● **About this exercise**: Line by line, reproduce exactly the beginning of the listing below, ending with the line that contains "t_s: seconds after" and adding nothing.

● **Raw data**:
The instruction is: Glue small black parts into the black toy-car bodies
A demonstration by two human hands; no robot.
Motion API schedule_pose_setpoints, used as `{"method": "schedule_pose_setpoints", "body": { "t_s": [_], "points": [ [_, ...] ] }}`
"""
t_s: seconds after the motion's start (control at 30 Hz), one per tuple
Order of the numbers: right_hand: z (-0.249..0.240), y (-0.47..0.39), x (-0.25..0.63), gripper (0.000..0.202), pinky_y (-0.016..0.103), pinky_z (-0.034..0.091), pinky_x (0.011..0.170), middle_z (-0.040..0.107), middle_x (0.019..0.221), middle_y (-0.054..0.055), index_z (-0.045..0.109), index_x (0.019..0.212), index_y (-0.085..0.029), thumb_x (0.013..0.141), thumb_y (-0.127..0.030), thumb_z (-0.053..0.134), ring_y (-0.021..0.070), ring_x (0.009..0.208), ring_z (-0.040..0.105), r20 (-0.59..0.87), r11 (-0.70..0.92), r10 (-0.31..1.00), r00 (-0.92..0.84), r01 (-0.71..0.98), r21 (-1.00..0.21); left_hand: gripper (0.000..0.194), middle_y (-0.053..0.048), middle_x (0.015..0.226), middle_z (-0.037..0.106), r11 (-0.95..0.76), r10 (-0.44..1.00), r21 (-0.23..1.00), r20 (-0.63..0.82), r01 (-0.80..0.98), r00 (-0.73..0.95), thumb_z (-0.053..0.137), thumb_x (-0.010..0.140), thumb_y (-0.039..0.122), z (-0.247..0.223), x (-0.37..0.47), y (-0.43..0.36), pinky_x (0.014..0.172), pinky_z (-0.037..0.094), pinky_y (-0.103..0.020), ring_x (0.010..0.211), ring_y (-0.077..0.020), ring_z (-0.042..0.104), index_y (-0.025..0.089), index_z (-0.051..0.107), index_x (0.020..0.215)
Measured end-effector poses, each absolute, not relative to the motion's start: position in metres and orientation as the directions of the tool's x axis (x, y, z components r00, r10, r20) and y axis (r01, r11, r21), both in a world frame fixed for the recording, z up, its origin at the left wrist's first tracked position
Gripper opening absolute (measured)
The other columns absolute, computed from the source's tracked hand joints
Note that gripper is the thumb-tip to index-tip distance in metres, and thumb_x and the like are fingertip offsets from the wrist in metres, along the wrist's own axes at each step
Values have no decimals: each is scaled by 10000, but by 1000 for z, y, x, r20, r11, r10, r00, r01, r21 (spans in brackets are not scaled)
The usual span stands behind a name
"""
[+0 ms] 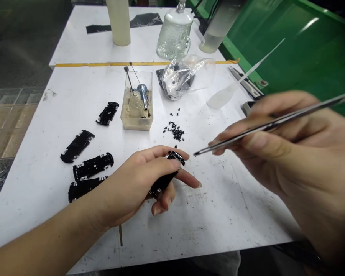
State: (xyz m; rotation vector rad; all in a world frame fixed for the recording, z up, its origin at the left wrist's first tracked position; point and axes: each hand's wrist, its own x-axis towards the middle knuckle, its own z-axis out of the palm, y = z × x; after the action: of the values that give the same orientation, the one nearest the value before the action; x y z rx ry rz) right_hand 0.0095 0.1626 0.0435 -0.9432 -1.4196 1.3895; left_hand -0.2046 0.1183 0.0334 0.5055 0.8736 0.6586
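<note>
My left hand [143, 174] grips a glossy black part [163, 182] between thumb and fingers, low over the white table [207, 230]. In my right hand [293, 149] is a pair of metal tweezers [264, 126], held like a pen. Their tip is just right of the black part, apart from it, with a tiny dark piece at the tip. Beyond my left hand lies a small pile of tiny black pieces [176, 132]. Several similar black parts [93, 165] rest to the left, one partly hidden by my left forearm.
A clear tray [137, 123] holds a small bottle and tools. Behind it are a plastic bag [175, 78], a glass jar [174, 34] and a pale cylinder [119, 23]. A white scoop [222, 96] lies at right, near a green bin [299, 50].
</note>
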Motion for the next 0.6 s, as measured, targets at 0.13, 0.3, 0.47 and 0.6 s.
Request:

● **Task result**:
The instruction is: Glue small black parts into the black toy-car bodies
A demonstration by two human hands; no robot.
Motion API schedule_pose_setpoints, used as `{"method": "schedule_pose_setpoints", "body": { "t_s": [_], "points": [ [_, ...] ] }}`
"""
t_s: seconds after the motion's start (control at 30 Hz), one per tuple

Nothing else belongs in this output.